SOURCE DATA:
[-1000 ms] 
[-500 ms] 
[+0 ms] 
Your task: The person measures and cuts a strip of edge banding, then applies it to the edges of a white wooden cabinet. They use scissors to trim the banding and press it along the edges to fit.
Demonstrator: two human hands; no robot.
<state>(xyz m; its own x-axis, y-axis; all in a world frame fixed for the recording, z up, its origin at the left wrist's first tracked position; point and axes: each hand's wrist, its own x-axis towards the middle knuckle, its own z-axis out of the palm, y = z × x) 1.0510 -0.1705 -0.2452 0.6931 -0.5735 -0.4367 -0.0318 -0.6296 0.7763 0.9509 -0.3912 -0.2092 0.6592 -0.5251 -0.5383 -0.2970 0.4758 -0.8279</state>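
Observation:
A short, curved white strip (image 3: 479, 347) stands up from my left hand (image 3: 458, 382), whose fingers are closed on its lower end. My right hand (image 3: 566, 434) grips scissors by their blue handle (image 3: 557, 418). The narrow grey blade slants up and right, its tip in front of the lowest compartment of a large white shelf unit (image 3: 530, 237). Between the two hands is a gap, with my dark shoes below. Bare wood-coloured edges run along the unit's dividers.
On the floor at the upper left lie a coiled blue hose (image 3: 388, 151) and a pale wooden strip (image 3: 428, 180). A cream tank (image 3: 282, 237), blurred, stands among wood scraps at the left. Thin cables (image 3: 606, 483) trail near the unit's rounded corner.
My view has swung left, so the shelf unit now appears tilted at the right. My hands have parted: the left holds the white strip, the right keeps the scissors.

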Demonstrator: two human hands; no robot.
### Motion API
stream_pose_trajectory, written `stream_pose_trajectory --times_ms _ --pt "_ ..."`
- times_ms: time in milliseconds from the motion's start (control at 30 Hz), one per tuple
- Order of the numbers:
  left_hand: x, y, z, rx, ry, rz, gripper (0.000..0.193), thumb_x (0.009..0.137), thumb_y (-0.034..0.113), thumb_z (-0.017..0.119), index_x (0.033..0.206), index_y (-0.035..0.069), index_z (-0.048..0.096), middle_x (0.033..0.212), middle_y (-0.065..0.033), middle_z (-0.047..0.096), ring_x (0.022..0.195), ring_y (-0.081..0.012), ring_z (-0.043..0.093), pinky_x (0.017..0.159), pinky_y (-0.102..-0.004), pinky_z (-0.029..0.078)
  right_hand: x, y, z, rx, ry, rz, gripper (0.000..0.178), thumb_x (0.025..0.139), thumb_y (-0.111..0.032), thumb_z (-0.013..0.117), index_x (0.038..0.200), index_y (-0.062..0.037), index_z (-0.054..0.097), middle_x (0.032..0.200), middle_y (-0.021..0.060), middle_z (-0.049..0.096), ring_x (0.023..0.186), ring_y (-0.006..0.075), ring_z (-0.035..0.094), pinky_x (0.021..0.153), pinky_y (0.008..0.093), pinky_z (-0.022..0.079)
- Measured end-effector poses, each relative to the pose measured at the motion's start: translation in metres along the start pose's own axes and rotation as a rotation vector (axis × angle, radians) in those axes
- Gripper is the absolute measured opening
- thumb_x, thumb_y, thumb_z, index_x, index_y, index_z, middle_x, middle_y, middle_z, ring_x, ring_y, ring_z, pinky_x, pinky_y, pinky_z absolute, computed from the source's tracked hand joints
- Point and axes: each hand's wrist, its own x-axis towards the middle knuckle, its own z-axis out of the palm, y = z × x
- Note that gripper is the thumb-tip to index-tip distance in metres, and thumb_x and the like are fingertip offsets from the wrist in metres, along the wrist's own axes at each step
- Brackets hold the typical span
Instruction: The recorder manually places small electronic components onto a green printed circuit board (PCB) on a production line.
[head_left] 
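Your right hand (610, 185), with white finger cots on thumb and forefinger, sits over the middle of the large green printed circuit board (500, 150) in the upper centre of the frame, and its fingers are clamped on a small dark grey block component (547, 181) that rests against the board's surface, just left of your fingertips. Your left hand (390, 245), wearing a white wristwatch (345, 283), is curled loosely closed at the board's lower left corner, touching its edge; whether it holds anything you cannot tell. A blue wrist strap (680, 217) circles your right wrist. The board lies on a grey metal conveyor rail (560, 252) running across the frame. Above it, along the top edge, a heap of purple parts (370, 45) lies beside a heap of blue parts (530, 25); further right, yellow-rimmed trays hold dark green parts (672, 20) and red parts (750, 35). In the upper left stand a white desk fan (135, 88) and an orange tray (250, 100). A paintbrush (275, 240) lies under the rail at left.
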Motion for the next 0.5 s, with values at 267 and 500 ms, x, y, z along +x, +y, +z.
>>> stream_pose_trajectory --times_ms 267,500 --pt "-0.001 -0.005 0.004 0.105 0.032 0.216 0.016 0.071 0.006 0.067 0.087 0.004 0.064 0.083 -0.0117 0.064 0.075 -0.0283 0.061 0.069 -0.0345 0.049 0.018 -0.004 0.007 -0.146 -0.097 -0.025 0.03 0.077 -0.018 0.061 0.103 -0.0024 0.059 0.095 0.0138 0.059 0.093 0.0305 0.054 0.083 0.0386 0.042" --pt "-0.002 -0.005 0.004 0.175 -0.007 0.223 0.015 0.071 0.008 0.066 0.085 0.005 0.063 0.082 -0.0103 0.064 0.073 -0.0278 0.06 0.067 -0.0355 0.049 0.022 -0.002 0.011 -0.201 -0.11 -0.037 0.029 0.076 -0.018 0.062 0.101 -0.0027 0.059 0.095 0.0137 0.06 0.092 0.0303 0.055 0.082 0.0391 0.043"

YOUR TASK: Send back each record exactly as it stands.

EXERCISE SOLUTION:
[-1000 ms] 
[-500 ms] 
[+0 ms] 
Your task: The person measures and cuts a strip of edge banding, then applies it to the edges of a white wooden cabinet. They use scissors to trim the banding and press it along the edges to fit.
Demonstrator: two human hands; no robot.
<state>(xyz m; its own x-axis, y-axis; all in a world frame fixed for the recording, z up, its origin at the left wrist's first tracked position; point and axes: each hand's wrist, its own x-axis towards the middle knuckle, its own z-axis out of the palm, y = z × x) 1.0510 -0.1705 -0.2452 0.6931 -0.5735 -0.4367 -0.0318 -0.6296 0.7763 0.9509 -0.3912 -0.2092 0.6592 -0.5251 -0.5383 -0.2970 0.4758 -0.8279</state>
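Observation:
A short, curved white strip (image 3: 479, 347) stands up from my left hand (image 3: 458, 382), whose fingers are closed on its lower end. My right hand (image 3: 566, 434) grips scissors by their blue handle (image 3: 557, 418). The narrow grey blade slants up and right, its tip in front of the lowest compartment of a large white shelf unit (image 3: 530, 237). Between the two hands is a gap, with my dark shoes below. Bare wood-coloured edges run along the unit's dividers.
On the floor at the upper left lie a coiled blue hose (image 3: 388, 151) and a pale wooden strip (image 3: 428, 180). A cream tank (image 3: 282, 237), blurred, stands among wood scraps at the left. Thin cables (image 3: 606, 483) trail near the unit's rounded corner.
My view has swung left, so the shelf unit now appears tilted at the right. My hands have parted: the left holds the white strip, the right keeps the scissors.
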
Demonstrator: two human hands; no robot.
### Motion API
stream_pose_trajectory, written `stream_pose_trajectory --times_ms _ --pt "_ ..."`
- times_ms: time in milliseconds from the motion's start (control at 30 Hz), one per tuple
- Order of the numbers:
  left_hand: x, y, z, rx, ry, rz, gripper (0.000..0.193), thumb_x (0.009..0.137), thumb_y (-0.034..0.113), thumb_z (-0.017..0.119), index_x (0.033..0.206), index_y (-0.035..0.069), index_z (-0.048..0.096), middle_x (0.033..0.212), middle_y (-0.065..0.033), middle_z (-0.047..0.096), ring_x (0.022..0.195), ring_y (-0.081..0.012), ring_z (-0.043..0.093), pinky_x (0.017..0.159), pinky_y (-0.102..-0.004), pinky_z (-0.029..0.078)
  right_hand: x, y, z, rx, ry, rz, gripper (0.000..0.178), thumb_x (0.025..0.139), thumb_y (-0.111..0.032), thumb_z (-0.013..0.117), index_x (0.038..0.200), index_y (-0.062..0.037), index_z (-0.054..0.097), middle_x (0.032..0.200), middle_y (-0.021..0.060), middle_z (-0.049..0.096), ring_x (0.023..0.186), ring_y (-0.006..0.075), ring_z (-0.035..0.094), pinky_x (0.021..0.153), pinky_y (0.008..0.093), pinky_z (-0.022..0.079)
- Measured end-effector poses, each relative to the pose measured at the motion's start: translation in metres along the start pose's own axes and rotation as a rotation vector (axis × angle, radians) in those axes
- Gripper is the absolute measured opening
- thumb_x, thumb_y, thumb_z, index_x, index_y, index_z, middle_x, middle_y, middle_z, ring_x, ring_y, ring_z, pinky_x, pinky_y, pinky_z absolute, computed from the source's tracked hand joints
- Point and axes: each hand's wrist, its own x-axis towards the middle knuckle, its own z-axis out of the palm, y = z × x
- Note that gripper is the thumb-tip to index-tip distance in metres, and thumb_x and the like are fingertip offsets from the wrist in metres, along the wrist's own axes at each step
- Brackets hold the typical span
Instruction: The recorder manually places small electronic components onto a green printed circuit board (PCB) on a production line.
[head_left] 
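Your right hand (610, 185), with white finger cots on thumb and forefinger, sits over the middle of the large green printed circuit board (500, 150) in the upper centre of the frame, and its fingers are clamped on a small dark grey block component (547, 181) that rests against the board's surface, just left of your fingertips. Your left hand (390, 245), wearing a white wristwatch (345, 283), is curled loosely closed at the board's lower left corner, touching its edge; whether it holds anything you cannot tell. A blue wrist strap (680, 217) circles your right wrist. The board lies on a grey metal conveyor rail (560, 252) running across the frame. Above it, along the top edge, a heap of purple parts (370, 45) lies beside a heap of blue parts (530, 25); further right, yellow-rimmed trays hold dark green parts (672, 20) and red parts (750, 35). In the upper left stand a white desk fan (135, 88) and an orange tray (250, 100). A paintbrush (275, 240) lies under the rail at left.
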Motion for the next 0.5 s, with values at 267 and 500 ms, x, y, z along +x, +y, +z.
>>> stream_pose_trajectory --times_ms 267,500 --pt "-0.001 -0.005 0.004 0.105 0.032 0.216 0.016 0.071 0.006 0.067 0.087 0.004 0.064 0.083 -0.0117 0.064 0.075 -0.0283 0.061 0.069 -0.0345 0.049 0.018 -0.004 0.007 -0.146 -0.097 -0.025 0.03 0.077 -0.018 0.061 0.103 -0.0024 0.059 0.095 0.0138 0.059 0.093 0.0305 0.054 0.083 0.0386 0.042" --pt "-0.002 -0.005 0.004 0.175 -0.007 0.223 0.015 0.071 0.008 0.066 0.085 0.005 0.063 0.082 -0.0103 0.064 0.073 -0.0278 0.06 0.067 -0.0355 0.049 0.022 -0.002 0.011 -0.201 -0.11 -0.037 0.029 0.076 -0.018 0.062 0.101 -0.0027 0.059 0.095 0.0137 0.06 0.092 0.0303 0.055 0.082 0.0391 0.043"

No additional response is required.